• Goal of the exercise:
Where does the string "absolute" occur in the records below? Copy every line that holds it.

• Task inputs:
BEGIN
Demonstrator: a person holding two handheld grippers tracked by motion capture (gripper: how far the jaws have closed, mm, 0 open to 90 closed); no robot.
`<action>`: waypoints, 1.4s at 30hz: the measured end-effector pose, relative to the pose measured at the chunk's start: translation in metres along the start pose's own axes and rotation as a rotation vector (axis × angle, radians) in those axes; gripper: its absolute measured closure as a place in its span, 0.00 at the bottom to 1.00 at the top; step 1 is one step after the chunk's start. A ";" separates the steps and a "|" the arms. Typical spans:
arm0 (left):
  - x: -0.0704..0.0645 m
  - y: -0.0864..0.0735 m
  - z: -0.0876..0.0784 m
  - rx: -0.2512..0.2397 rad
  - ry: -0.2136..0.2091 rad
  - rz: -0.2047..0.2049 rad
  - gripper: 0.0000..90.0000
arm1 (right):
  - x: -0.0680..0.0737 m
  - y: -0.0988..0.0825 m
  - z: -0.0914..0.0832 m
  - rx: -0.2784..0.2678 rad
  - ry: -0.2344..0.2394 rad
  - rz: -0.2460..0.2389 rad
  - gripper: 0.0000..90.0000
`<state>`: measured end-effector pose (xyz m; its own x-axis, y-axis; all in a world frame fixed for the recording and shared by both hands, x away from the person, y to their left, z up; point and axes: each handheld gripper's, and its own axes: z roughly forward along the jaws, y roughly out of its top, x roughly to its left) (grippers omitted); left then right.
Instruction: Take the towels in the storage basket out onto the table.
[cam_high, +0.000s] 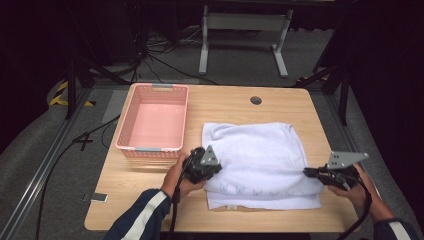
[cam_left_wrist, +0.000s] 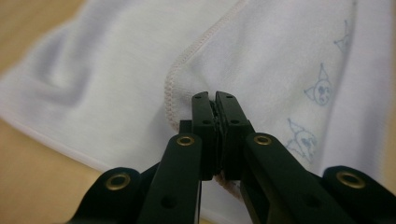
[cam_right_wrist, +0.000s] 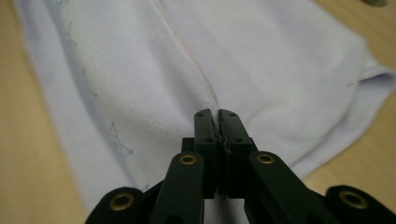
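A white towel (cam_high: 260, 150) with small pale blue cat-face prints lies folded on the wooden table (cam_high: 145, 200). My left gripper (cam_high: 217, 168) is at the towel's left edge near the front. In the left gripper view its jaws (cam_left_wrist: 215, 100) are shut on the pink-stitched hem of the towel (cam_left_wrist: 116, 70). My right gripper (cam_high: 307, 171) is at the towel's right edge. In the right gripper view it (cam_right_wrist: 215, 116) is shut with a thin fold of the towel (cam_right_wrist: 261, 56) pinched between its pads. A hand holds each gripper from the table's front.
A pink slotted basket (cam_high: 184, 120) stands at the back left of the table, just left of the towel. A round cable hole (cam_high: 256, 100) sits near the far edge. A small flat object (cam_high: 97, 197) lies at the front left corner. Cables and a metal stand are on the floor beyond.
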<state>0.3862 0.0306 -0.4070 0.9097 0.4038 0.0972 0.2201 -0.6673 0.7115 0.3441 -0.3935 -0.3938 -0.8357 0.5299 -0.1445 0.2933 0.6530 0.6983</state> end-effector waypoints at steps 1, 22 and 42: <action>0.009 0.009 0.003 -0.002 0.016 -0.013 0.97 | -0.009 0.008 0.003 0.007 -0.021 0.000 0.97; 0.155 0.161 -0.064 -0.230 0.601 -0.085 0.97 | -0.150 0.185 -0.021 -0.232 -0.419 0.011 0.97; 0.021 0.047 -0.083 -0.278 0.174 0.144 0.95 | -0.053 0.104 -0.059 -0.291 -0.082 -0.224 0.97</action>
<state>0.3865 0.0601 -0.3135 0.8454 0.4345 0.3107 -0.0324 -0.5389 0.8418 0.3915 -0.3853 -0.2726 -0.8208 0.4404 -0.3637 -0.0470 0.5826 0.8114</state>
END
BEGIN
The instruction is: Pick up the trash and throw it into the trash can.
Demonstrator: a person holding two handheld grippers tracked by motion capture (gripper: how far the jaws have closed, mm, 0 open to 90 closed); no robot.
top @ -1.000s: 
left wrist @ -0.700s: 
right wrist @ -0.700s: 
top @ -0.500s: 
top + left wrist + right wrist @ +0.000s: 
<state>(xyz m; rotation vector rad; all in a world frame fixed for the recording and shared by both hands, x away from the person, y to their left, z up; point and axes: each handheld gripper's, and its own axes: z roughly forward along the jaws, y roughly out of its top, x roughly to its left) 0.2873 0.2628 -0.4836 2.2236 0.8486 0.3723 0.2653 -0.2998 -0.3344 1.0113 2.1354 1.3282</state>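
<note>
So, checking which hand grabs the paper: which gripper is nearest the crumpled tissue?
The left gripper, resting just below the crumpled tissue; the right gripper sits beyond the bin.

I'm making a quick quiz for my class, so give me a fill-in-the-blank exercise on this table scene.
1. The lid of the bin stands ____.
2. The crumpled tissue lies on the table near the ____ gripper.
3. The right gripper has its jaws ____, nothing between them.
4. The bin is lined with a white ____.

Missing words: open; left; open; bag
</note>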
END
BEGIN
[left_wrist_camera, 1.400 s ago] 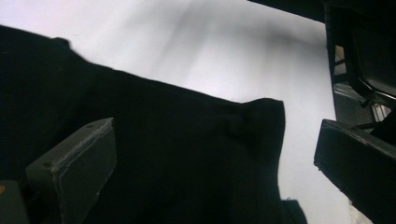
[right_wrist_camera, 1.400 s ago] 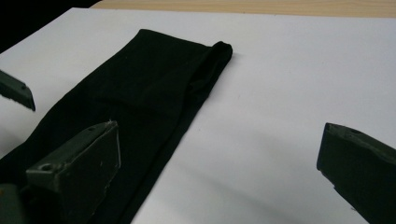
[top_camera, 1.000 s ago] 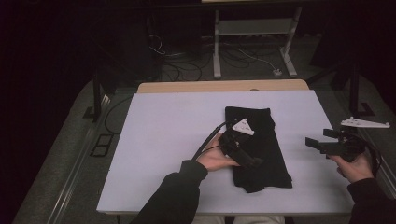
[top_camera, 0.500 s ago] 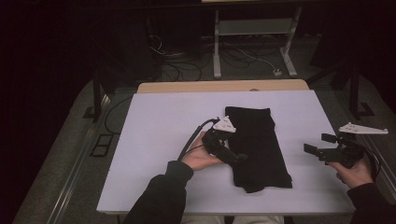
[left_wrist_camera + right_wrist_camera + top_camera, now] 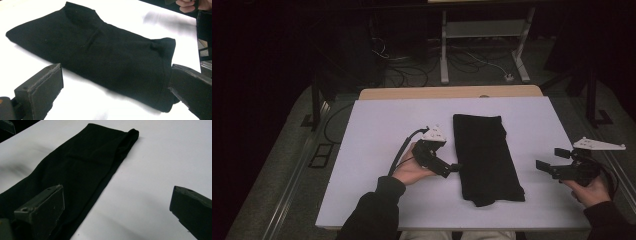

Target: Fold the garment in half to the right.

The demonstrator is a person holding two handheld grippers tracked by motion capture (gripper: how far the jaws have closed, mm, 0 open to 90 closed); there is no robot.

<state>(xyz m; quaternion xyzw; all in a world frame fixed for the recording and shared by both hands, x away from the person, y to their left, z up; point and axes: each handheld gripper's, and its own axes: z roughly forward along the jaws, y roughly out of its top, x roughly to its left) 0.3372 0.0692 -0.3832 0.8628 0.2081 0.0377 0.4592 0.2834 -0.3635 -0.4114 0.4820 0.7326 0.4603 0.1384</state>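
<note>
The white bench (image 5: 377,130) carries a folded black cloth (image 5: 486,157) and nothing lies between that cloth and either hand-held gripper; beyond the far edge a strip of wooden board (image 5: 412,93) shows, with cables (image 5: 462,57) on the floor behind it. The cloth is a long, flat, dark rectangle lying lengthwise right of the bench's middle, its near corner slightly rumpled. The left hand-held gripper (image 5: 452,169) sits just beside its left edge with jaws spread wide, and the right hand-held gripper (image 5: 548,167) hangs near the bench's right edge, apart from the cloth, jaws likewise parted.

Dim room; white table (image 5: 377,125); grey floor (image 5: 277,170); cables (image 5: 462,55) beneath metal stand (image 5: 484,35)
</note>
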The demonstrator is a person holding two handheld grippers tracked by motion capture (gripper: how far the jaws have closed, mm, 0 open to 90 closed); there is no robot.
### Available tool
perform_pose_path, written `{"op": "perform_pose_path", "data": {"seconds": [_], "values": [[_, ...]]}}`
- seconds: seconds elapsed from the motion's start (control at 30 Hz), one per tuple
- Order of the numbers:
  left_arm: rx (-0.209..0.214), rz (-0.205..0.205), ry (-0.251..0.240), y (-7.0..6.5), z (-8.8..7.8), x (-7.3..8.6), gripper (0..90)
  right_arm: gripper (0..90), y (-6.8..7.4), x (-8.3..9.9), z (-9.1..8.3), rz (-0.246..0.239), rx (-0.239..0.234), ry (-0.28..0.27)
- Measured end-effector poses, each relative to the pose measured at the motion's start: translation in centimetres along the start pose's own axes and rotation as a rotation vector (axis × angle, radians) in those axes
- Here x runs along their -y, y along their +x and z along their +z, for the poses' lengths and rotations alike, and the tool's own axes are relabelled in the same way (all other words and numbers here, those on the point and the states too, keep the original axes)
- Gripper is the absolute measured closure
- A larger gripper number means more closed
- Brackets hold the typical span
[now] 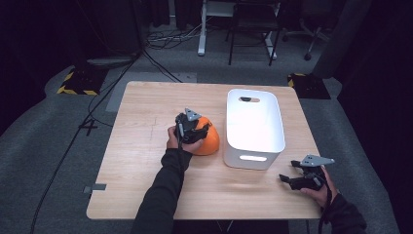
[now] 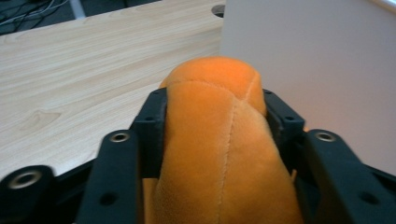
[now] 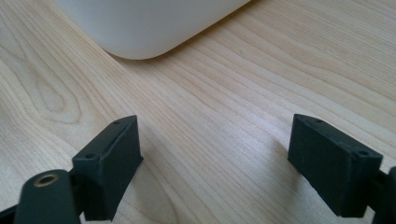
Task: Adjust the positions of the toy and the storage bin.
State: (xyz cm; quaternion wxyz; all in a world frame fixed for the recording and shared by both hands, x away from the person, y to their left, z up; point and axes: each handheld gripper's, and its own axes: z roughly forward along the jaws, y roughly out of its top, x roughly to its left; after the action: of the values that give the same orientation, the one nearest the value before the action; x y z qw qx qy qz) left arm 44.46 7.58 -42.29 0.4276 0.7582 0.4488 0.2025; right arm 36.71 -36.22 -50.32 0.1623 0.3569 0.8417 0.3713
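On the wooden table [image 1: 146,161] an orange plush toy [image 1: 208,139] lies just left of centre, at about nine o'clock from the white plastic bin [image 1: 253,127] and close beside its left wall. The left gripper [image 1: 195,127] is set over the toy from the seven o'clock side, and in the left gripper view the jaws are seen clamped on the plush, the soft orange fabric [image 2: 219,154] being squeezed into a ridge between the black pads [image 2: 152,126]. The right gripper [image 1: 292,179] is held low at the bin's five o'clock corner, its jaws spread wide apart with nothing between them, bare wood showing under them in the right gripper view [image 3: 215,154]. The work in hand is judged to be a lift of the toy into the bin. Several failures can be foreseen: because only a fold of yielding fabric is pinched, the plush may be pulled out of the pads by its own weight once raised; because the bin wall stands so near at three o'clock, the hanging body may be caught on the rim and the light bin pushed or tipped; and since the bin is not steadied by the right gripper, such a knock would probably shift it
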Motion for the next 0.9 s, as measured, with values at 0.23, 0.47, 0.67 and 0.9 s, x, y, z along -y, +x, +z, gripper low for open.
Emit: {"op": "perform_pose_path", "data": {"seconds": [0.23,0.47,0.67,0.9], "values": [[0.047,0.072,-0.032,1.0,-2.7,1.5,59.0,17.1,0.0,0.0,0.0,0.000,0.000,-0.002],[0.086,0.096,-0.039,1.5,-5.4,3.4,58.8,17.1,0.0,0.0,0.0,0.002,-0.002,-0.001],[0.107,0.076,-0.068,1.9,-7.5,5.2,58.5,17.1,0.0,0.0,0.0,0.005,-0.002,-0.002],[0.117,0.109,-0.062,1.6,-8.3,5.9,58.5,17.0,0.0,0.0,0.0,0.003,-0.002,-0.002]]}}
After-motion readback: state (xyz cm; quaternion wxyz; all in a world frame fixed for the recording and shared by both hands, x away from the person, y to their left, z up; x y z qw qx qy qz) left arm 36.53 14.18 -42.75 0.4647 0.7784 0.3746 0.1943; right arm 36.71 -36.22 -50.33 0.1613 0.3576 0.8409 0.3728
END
• Task output:
`<action>`: waypoints, 1.4s at 30hz: the measured end-effector pose, relative to the pose measured at the chunk's start: translation in metres along the start pose's own axes and rotation as a rotation vector (axis × angle, radians) in those axes; gripper: its absolute measured closure as a place in its span, 0.00 at the bottom to 1.00 at the top; step 1 is one step after the chunk's start. A ";" separates the steps and a "|" the arms. Typical spans:
- Gripper is the absolute measured closure

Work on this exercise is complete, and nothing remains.